ANAの貨物料金値下げ「10分の1」は本当に成功する? 空港積み替え・対応時間に懸念あり、今後柔軟に対応できるか
ANAは4月から、10~17時に限り、国内線航空貨物料金を最大10分の1に引き下げると発表した。この決断の可能性とデメリットとは。
輸送の高速化によるメリット

航空貨物輸送はトラック輸送を代替し、長距離輸送に要する時間を短縮することで、生鮮品などの市場を拡大することができる。
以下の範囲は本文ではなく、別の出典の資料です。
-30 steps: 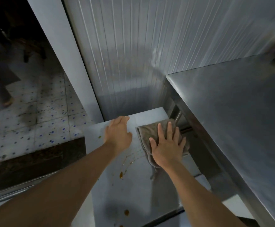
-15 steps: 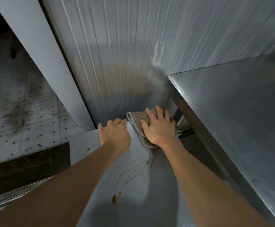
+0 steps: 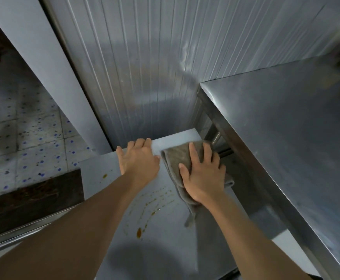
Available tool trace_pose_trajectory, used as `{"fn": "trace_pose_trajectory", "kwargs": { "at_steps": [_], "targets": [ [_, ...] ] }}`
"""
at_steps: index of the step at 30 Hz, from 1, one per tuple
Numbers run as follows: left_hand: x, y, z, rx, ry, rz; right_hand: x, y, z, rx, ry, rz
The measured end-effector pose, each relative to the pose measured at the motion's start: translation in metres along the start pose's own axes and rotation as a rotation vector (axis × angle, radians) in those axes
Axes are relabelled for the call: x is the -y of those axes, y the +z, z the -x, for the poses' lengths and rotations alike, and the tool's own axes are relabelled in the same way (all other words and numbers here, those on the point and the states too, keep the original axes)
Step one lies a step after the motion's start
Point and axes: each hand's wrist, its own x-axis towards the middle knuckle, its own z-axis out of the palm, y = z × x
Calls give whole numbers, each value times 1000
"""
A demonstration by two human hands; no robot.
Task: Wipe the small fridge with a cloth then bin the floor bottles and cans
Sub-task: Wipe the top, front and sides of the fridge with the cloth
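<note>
My right hand (image 3: 202, 178) presses the grey cloth (image 3: 175, 158) flat on the fridge top (image 3: 108, 178). My left hand (image 3: 137, 161) rests open beside it, near brown drips (image 3: 138, 232).

One head-worn view only, so no second view shares any of the scene. It looks steeply down and forward from above the fridge top (image 3: 108, 199), close enough that both forearms run in from the near edge and fill much of the lower picture. The ribbed metal wall (image 3: 145, 67) stands straight ahead at the far side; the tiled floor (image 3: 23, 138) lies low at left, a steel table (image 3: 286, 138) at right, its straight edges bowed by the wide lens
</note>
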Motion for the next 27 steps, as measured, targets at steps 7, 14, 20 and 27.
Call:
{"fn": "trace_pose_trajectory", "kwargs": {
  "at_steps": [7,14,20,27],
  "targets": [
    [1,6,0,-37,6,-6,14,-6,-79,70,-17,-92],
    [-3,-4,4,29,-11,-29,0,-1,-6,-36,47,-33],
    [3,-12,-1,104,14,-20,6,3,-13,-9,20,-3],
    [61,-26,22,-34,-131,132,16,4,-57,-10,-106,39]
  ]
}}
2024年4月からは、2024年問題に対応するために時速90kmに引き上げられるが、それでも一般車両より遅い速度でしか走行できない。リミッターを違法改造して制限速度を超えて走行するトラックがいるのも事実である。
この規制が導入されたことで、九州の漁港から首都圏の市場まで鮮魚をタイムリーに輸送することができなくなったと、業界からは不満の声が上がっている。
これが航空輸送に置き換われば、輸送時間を大幅に短縮できる可能性が高まり、鮮魚などを地方から首都圏など高値で売れる市場へタイムリーに輸送することも可能になる。
ただし、今回の料金の引き下げは昼間の時間帯に限られるため、東京の朝市の時間帯に合わせることは難しく、他の販路を検討する必要があるだろう。